According to the Filipino migration service, an international arrest warrant was in force against her: a ‘Red Notice’ from Interpol. It is not clear exactly which country asked for her arrest. Neither the Filipino migration service, nor Interpol, nor Iran wants to comment on that.

According to the woman herself, a migration officer told her that Iran requested the “Red Notice” in 2018. Bahari told news channel CNN that this was at least strange. “I have been living here for five years, and I have not been to Iran in the meantime. How could I have misled something there?”

The migration service also stated that there was a complaint of blows and injuries against the woman in the Filipino city of Dagupan. Bahari takes that as lies that aim to drive her back to Tehran. According to her, the support she already expressed for the exiled Reza Pahlavi – the son of Shah of Iran, who was deposed in 1979 – would be the real cause of her problems. For example, in a beauty contest, she recently used an image of Pahlavi and the flag of the former Iranian monarchy “to make the voice of her people heard.”

Female teacher

Her social activism would also not go down well in Iran, she testifies. For example, she would have become a teacher to teach girls “that they are not things, but people with the same rights as boys.”

In the meantime, she has been at Manila airport for almost two weeks. From the Filipino migration service, she has to take the plane to Tehran, but she refuses. In the meantime, she has applied for asylum. “If I have to go back to Iran, it will be my death,” she says. “This uncertainty is terrible.”

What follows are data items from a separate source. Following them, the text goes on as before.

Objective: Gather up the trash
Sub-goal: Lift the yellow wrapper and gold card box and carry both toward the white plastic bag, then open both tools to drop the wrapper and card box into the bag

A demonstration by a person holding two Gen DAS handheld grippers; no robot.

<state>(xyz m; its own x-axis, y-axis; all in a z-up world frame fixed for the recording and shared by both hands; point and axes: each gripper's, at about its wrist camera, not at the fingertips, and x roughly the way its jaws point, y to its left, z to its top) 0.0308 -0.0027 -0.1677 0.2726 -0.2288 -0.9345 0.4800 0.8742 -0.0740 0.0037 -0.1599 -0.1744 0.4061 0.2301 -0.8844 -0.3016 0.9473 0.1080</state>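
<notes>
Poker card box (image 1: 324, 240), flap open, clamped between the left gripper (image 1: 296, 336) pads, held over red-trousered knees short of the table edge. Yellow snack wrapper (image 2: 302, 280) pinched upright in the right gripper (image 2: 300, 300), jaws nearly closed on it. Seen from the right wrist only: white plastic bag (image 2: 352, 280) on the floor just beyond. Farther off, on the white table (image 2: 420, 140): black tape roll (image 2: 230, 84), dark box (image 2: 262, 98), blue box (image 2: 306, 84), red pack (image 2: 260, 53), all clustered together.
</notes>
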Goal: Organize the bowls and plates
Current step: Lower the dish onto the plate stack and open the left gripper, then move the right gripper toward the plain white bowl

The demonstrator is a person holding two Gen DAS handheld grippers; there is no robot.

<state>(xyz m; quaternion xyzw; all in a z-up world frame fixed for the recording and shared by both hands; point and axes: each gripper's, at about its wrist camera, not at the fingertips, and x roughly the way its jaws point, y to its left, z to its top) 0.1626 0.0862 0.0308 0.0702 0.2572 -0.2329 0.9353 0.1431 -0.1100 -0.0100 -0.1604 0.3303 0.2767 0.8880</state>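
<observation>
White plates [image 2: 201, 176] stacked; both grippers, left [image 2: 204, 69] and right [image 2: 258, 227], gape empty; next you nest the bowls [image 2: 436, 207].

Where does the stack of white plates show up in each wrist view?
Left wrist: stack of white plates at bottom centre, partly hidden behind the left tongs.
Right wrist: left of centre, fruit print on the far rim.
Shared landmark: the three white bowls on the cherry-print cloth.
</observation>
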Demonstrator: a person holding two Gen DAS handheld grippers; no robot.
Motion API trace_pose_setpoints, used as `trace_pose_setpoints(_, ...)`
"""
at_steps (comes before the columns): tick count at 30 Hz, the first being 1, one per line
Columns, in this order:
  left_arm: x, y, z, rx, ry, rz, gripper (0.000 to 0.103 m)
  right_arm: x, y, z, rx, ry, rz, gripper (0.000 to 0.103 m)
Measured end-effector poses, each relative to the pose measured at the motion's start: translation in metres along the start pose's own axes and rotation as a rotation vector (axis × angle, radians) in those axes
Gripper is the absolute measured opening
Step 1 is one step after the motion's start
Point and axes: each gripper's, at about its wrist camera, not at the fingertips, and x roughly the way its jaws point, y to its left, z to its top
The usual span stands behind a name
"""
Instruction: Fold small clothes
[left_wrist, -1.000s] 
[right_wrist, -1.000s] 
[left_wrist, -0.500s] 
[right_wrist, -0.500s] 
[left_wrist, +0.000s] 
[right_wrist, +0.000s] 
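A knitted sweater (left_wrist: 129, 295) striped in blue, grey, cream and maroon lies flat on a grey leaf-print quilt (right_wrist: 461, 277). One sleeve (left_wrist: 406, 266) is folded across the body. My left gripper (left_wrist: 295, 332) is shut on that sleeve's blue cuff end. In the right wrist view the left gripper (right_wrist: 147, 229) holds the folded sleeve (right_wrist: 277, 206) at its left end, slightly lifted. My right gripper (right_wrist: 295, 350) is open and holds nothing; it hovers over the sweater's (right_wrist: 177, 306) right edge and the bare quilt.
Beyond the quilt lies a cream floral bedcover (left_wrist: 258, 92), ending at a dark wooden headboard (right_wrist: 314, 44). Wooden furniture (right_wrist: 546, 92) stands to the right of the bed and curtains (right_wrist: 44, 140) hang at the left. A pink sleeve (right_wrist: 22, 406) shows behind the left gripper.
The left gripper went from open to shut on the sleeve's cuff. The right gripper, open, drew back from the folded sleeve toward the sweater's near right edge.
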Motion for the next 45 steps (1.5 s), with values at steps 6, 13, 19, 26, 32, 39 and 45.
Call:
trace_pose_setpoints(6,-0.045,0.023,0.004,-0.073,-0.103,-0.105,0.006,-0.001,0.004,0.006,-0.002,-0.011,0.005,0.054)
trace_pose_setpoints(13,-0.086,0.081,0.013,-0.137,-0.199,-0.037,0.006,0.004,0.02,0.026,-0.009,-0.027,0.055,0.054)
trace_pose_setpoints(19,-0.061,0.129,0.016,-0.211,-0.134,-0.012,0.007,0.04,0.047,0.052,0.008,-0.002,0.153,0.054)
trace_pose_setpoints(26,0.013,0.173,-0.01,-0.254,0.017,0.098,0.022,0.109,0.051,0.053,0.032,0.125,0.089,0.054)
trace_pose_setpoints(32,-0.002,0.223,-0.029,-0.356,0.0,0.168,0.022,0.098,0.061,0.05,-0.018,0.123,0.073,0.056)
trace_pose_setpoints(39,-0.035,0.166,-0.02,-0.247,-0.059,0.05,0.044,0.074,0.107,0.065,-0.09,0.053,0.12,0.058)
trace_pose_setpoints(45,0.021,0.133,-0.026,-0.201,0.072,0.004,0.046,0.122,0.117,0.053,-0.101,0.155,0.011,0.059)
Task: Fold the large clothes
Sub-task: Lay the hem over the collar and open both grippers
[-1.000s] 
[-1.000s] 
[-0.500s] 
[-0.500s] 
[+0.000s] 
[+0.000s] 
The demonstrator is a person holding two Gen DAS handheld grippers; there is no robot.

Human Rights Watch Deputy Director Phil Robertson stated in a statement that his organization was “concerned” about the “mysterious” Red Notice. “Certainly because such an order is not valid if the person in question is fleeing the country that issues it.”


And there’s more. “There have already been several incidents where Middle Eastern countries known for suppressing human rights have used Interpol to bring dissidents back to their countries of origin,” he says.